◆ WHAT TO DO:
Copy every line of the material below word for word.

START RECORD EXTRACTS

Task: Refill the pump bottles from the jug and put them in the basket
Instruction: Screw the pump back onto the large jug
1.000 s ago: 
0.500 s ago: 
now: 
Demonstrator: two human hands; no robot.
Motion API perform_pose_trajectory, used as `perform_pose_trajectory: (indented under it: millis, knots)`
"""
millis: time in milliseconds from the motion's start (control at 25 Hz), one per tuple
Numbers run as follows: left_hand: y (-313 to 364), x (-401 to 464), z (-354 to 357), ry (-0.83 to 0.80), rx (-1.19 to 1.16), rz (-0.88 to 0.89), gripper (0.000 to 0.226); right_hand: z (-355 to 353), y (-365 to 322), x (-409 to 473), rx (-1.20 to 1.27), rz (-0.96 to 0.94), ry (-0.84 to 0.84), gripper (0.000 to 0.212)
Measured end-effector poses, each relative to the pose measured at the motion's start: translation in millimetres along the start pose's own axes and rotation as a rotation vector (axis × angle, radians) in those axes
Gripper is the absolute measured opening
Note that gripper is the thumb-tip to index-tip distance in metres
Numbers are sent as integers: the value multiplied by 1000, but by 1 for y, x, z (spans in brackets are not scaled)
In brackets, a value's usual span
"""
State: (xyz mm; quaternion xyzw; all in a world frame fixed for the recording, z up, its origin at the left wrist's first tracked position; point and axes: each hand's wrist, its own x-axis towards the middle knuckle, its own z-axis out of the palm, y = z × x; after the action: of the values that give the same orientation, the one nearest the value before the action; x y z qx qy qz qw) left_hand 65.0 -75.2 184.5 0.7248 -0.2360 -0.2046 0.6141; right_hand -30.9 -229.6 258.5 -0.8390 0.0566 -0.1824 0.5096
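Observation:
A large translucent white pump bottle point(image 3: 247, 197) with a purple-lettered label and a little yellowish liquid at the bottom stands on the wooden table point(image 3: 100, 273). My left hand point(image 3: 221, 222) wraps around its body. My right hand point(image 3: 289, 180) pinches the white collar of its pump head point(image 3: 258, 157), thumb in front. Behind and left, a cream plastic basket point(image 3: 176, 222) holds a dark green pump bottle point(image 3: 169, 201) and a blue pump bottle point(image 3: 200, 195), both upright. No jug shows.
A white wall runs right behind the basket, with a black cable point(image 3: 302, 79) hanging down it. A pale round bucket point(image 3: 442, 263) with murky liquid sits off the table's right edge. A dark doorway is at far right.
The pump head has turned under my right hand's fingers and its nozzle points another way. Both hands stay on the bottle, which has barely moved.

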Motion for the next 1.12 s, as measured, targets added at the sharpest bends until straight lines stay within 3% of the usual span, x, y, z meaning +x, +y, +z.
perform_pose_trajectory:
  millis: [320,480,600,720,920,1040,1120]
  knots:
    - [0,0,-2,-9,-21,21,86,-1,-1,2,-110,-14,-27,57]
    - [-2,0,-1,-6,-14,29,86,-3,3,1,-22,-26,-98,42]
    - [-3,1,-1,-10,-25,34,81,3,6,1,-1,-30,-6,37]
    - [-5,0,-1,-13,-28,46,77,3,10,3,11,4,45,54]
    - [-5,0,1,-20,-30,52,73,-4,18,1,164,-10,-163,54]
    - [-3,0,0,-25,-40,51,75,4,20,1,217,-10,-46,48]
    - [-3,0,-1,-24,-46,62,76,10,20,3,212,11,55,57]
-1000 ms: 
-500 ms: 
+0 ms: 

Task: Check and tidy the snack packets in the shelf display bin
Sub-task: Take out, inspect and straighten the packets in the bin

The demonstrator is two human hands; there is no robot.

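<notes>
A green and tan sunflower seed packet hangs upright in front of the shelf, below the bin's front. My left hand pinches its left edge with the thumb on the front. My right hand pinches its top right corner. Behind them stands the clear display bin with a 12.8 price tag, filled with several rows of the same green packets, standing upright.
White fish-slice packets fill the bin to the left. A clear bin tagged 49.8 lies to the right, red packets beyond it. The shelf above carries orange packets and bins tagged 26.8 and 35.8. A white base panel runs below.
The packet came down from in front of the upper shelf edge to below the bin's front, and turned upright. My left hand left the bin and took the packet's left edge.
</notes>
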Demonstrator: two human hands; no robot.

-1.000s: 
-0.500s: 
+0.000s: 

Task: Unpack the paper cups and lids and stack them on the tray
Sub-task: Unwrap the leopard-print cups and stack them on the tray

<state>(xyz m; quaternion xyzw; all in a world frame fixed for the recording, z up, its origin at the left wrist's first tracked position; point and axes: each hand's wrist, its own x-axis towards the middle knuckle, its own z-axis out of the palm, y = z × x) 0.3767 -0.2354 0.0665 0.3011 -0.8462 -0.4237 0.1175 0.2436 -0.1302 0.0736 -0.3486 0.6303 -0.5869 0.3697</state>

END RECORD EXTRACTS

◆ SOLUTION FOR THIS EXERCISE:
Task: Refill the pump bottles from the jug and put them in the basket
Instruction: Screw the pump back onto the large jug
1.000 s ago: 
0.500 s ago: 
now: 
Demonstrator: two human hands; no robot.
Motion API perform_pose_trajectory, used as `perform_pose_trajectory: (indented under it: millis, knots)`
"""
millis: time in milliseconds from the motion's start (control at 25 Hz), one per tuple
Numbers run as follows: left_hand: y (-313 to 364), x (-401 to 464), z (-354 to 357), ry (-0.83 to 0.80), rx (-1.19 to 1.16), rz (-0.88 to 0.89), gripper (0.000 to 0.226); right_hand: z (-355 to 353), y (-365 to 322), x (-409 to 473), rx (-1.20 to 1.27), rz (-0.96 to 0.94), ry (-0.84 to 0.84), gripper (0.000 to 0.212)
Measured end-effector poses, each relative to the pose measured at the motion's start: translation in millimetres along the start pose's own axes and rotation as a rotation vector (axis × angle, radians) in those axes
Gripper is the absolute measured opening
Note that gripper is the thumb-tip to index-tip distance in metres
Numbers are sent as integers: the value multiplied by 1000, but by 1 for y, x, z (spans in brackets are not scaled)
In brackets, a value's usual span
"""
State: (xyz mm; quaternion xyzw; all in a world frame fixed for the recording, z up, its origin at the left wrist's first tracked position; point and axes: each hand's wrist, its own x-axis towards the middle knuckle, its own z-axis out of the palm, y = z × x; after the action: of the values that give the same orientation, the one nearest the value before the action; x y z qx qy qz qw) left_hand 65.0 -75.2 184.5 0.7248 -0.2360 -0.2046 0.6141; right_hand -30.9 -229.6 258.5 -0.8390 0.0566 -0.1824 0.5096
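Observation:
A large translucent white pump bottle point(image 3: 247, 197) with a purple-lettered label and a little yellowish liquid at the bottom stands on the wooden table point(image 3: 100, 273). My left hand point(image 3: 221, 222) wraps around its body. My right hand point(image 3: 289, 180) pinches the white collar of its pump head point(image 3: 258, 157), thumb in front. Behind and left, a cream plastic basket point(image 3: 176, 222) holds a dark green pump bottle point(image 3: 169, 201) and a blue pump bottle point(image 3: 200, 195), both upright. No jug shows.
A white wall runs right behind the basket, with a black cable point(image 3: 302, 79) hanging down it. A pale round bucket point(image 3: 442, 263) with murky liquid sits off the table's right edge. A dark doorway is at far right.
The pump head has turned under my right hand's fingers and its nozzle points another way. Both hands stay on the bottle, which has barely moved.
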
Motion for the next 1.12 s, as measured, targets added at the sharpest bends until straight lines stay within 3% of the usual span, x, y, z meaning +x, +y, +z.
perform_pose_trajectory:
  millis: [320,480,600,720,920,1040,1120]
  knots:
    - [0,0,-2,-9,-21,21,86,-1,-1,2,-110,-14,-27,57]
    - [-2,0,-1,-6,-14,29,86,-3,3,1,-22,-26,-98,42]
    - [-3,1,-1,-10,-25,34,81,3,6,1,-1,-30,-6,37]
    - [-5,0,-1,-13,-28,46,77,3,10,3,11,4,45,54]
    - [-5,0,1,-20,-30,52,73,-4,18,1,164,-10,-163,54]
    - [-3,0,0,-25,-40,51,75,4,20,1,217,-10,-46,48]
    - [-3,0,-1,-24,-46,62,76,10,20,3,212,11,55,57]
-1000 ms: 
-500 ms: 
+0 ms: 

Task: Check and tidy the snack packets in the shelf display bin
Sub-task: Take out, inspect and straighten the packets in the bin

The demonstrator is two human hands; there is no robot.

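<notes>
A green and tan sunflower seed packet hangs upright in front of the shelf, below the bin's front. My left hand pinches its left edge with the thumb on the front. My right hand pinches its top right corner. Behind them stands the clear display bin with a 12.8 price tag, filled with several rows of the same green packets, standing upright.
White fish-slice packets fill the bin to the left. A clear bin tagged 49.8 lies to the right, red packets beyond it. The shelf above carries orange packets and bins tagged 26.8 and 35.8. A white base panel runs below.
The packet came down from in front of the upper shelf edge to below the bin's front, and turned upright. My left hand left the bin and took the packet's left edge.
</notes>
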Demonstrator: two human hands; no robot.

-1.000s: 
-0.500s: 
+0.000s: 

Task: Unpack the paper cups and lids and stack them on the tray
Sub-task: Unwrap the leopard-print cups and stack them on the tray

<state>(xyz m; quaternion xyzw; all in a world frame fixed for the recording, z up, its origin at the left wrist's first tracked position; point and axes: each hand's wrist, its own x-axis towards the middle knuckle, its own z-axis out of the palm, y = z × x) 0.3767 -0.2354 0.0665 0.3011 -0.8462 -0.4237 0.1175 0.2436 -0.1302 0.0736 -0.3486 0.6303 -0.5869 0.3697</state>

The exercise is finished and nothing remains.